Thomas Jefferson once opined that the constitution should be rewritten every two decades, since each generation has “a right to choose for itself the form of government it believes most promotive of its own happiness.” This radical notion was rejected by his contemporaries, of course, and no country on earth has adopted such a policy (at least not intentionally). But Jefferson was correct that the process of revising a constitution can stir profound changes in society that force outmoded patterns of government to crumble, while new, more vibrant ones take their place. Nearly two hundred years after Jefferson penned those words, Kenya’s new constitution is showing signs of living up to his greatest hopes, as citizens seize on the document to push for greater participation and accountability.
Somewhat surprisingly, the Kenyan budget process has taken center stage at this phase of tearing down the old and constructing the new. The new constitution establishes a timetable for the presentation of the executive’s budget proposal by the Ministry of Finance to parliament. According to that timetable, the proposal should be tabled at least two months before the end of the fiscal year, which in Kenya terminates on June 30. This would require the proposal to be sent to Parliament no later than the end of April. Instead, Kenya’s Finance Minister, Uhuru Kenyatta, released the budget estimates only a few days ago (end of May, instead of April). Furthermore, he is still planning to make the annual budget speech to Parliament on June 8.
If the courts allow him, that is.
Kenyan activist Mr. Ndung’u Wainaina of the International Centre for Policy and Conflict has filed a lawsuit aimed at curbing Mr. Kenyatta’s enthusiasm for upholding the quaint tradition of reading the budget, arguing that he is in violation of the new constitution. Mr. Kenyatta for his part (see his open letter here) accepts the new law of the land, but claims that it was impossible to adjust the budget schedule in the middle of this transitional year, that he requested a 30-day extension and met it, and that the budget will be delivered on time next year, in full compliance with the constitution. (He accepts, however, that there is no explicit mention of postponing implementation of this part of the constitution in the section on transitional issues, writing in his letter that “there probably should have been.”)
The exciting thing about this controversy is that, regardless of whether Kenyatta’s explanations are reasonable or not, citizens are using the constitution as a point of departure, rather than a port of arrival. Few Kenyans probably read Chapter 12, Article 221 of the document before they voted for the new legal framework last year. But they are getting a free education about the document’s contents courtesy of Mr. Wainaina. He may lose the battle, but he has already won the war: he has used the new constitution to put forward an unassailable argument about the importance of parliamentary and public participation in the budget process. And the dust this lawsuit kicks up is likely to alert a lot of Kenyans to other developments around the budget, such as the new Public Finance Management Law that the Ministry of Finance has been drafting.

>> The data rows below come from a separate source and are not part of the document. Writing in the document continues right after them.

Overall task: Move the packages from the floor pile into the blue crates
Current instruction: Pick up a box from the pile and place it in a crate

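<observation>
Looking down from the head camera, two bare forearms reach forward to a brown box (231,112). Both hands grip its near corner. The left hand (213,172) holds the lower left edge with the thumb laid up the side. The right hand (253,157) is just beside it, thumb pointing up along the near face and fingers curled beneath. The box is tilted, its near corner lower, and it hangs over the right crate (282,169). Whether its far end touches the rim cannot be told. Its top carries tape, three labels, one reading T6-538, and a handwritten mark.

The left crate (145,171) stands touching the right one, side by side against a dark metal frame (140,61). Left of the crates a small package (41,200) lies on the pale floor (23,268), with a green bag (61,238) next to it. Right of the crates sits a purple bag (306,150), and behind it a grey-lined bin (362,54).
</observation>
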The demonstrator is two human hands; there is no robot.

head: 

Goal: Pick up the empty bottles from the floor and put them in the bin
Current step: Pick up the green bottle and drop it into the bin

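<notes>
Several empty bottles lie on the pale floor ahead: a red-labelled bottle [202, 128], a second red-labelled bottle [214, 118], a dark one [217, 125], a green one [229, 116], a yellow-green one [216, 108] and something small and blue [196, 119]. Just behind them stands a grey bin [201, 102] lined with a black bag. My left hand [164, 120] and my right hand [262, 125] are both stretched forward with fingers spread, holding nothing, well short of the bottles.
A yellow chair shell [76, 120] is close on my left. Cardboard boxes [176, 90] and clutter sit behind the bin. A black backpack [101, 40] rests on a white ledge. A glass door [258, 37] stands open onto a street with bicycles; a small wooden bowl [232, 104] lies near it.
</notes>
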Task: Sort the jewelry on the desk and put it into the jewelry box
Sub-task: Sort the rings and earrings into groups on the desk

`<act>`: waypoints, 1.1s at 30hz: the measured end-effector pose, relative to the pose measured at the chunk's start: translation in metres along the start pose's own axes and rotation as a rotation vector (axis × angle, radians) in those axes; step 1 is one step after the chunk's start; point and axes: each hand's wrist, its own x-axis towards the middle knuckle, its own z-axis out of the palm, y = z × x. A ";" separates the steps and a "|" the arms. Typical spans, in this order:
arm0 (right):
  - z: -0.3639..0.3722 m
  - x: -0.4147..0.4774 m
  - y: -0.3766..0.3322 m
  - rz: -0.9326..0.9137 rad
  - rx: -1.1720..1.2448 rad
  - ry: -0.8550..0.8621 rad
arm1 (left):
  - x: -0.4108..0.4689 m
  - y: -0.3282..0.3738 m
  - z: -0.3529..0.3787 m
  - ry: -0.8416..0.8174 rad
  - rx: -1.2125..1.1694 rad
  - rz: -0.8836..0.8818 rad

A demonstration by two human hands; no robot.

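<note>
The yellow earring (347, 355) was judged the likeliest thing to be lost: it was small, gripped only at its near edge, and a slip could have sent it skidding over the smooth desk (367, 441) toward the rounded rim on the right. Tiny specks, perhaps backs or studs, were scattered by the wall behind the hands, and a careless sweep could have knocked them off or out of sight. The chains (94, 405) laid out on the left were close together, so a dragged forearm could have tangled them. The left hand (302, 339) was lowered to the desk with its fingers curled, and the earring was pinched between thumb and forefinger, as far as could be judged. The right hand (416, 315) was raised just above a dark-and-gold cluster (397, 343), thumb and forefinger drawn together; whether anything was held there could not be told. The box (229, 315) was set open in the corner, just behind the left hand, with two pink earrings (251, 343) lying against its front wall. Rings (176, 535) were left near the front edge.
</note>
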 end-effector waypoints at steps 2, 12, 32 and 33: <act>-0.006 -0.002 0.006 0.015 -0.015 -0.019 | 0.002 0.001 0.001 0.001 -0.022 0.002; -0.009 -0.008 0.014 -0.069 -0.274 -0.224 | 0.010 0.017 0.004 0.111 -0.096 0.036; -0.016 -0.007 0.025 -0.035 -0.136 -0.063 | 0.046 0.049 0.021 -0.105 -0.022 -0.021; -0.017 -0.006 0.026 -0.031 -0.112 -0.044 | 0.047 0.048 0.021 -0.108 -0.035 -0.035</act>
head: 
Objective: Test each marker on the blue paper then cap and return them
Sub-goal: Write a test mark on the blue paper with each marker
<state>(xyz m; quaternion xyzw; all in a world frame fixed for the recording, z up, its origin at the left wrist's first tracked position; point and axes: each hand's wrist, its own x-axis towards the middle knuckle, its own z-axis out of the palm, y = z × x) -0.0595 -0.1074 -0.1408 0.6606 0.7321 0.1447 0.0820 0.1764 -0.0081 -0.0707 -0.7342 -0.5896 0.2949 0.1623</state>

When all the dust settles, the result will be a Treasury that is no longer a juggernaut in budget matters, but must defer to parliament and the public in ways that were inconceivable even a few years ago. This is the choice of a new generation. So it is written, so shall it be done.
Note: the budget estimates are still not on the Ministry of Finance website, meaning that even if Parliament has them, the public still does not. A one-page summary of expenditure is available, as are some highlights.